THERMAL SCIENCE

International Scientific Journal

Mohammed Bensafi

,

Noureddine Kaid

,

Ammar H. Shnawa

,

Abdulrhman M. Alsharari

,

Karrar S. Mohsen

,

Ali Akgül

,

Barno Abdullaeva

,

Younes Menni

,

Hussein Shanak

EXPERIMENTAL INVESTIGATION OF COOLING PERFORMANCE IN ELECTRONIC INSTRUMENTS

ABSTRACT
This study explores the principle of producing cold through heat absorption at a temperature lower than ambient temperature, which requires the use of an endothermic mechanism. Specifically, the study focuses on evaluating multiple thermoelectric coolers using aluminum water heat exchangers as a means of validating a proposed correlation through a series of experiments. The system utilizes water as a coolant and a thermoelectric cooler coupled with a heatsink to cool it. The cooling power of the system is controlled by adjusting the temperatures of the hot and cold heatsinks and the coolant flow through the heat exchanger based on governing equations. In addition to assessing the cold-side temperature, the research also investigates the system COP of the thermoelectric system. The results indicate that a thermoelectric cooler with a lower thermal resistance is more effective at cooling and can achieve a lower cold-side temperature.
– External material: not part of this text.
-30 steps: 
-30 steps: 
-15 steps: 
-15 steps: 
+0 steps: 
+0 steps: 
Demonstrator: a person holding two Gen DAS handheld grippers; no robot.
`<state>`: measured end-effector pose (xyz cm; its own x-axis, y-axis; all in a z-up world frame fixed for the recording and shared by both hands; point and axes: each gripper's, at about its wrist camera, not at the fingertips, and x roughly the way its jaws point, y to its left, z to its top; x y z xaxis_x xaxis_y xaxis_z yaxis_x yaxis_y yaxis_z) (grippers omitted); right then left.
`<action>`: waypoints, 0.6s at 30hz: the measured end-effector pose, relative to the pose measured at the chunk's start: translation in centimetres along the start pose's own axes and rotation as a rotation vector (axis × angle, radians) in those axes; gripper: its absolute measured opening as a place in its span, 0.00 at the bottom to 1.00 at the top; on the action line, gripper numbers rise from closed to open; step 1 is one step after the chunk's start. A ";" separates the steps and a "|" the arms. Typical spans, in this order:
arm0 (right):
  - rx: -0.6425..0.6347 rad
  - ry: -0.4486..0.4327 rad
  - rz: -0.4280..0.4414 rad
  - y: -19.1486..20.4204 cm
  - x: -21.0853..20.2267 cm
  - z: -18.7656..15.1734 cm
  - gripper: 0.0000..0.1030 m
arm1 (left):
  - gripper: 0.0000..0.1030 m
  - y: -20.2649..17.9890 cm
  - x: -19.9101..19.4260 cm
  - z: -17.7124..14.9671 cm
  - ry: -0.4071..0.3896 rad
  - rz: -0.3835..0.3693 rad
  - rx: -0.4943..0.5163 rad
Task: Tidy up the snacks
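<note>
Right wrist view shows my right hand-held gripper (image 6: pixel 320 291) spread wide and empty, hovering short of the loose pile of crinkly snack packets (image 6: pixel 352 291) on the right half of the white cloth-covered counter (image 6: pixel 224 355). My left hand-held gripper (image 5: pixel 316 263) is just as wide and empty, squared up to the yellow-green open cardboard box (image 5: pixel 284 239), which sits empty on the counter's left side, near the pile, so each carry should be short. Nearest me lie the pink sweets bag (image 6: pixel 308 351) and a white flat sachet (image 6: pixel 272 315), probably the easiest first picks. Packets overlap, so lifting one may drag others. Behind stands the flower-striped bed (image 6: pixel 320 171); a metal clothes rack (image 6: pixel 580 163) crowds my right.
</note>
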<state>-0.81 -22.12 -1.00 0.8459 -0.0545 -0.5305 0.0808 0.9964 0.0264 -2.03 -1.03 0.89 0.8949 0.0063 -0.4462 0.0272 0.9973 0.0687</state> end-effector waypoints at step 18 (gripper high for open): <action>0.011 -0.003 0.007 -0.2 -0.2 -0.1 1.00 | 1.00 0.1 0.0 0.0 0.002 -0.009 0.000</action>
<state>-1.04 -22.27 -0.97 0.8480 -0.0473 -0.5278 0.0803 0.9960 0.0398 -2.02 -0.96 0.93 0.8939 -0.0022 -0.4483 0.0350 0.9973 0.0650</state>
Conversely, a cold-side heatsink with a higher thermal resistance provides lower cooling power. Two experiments were conducted to acquire comprehensive data on the thermoelectric devices, and the obtained results and experience were used to categorize the utilization of the Peltier model. The first experiment achieved an 84% success rate, while the second experiment achieved a rate of around 97- 95%, highlighting the potential for further experimentation with alternative configurations.
KEYWORDS
aluminum water heat exchangers, effectiveness, efficiency
PAPER SUBMITTED: 2023-04-15
PAPER REVISED: 2023-05-19
PAPER ACCEPTED: 2023-06-10
PUBLISHED ONLINE: 2023-09-17
DOI REFERENCE: https://doi.org/10.2298/TSCI2304445B
CITATION EXPORT: view in browser or download as text file
THERMAL SCIENCE YEAR 2023, VOLUME 27, ISSUE Issue 4, PAGES [3445 - 3455]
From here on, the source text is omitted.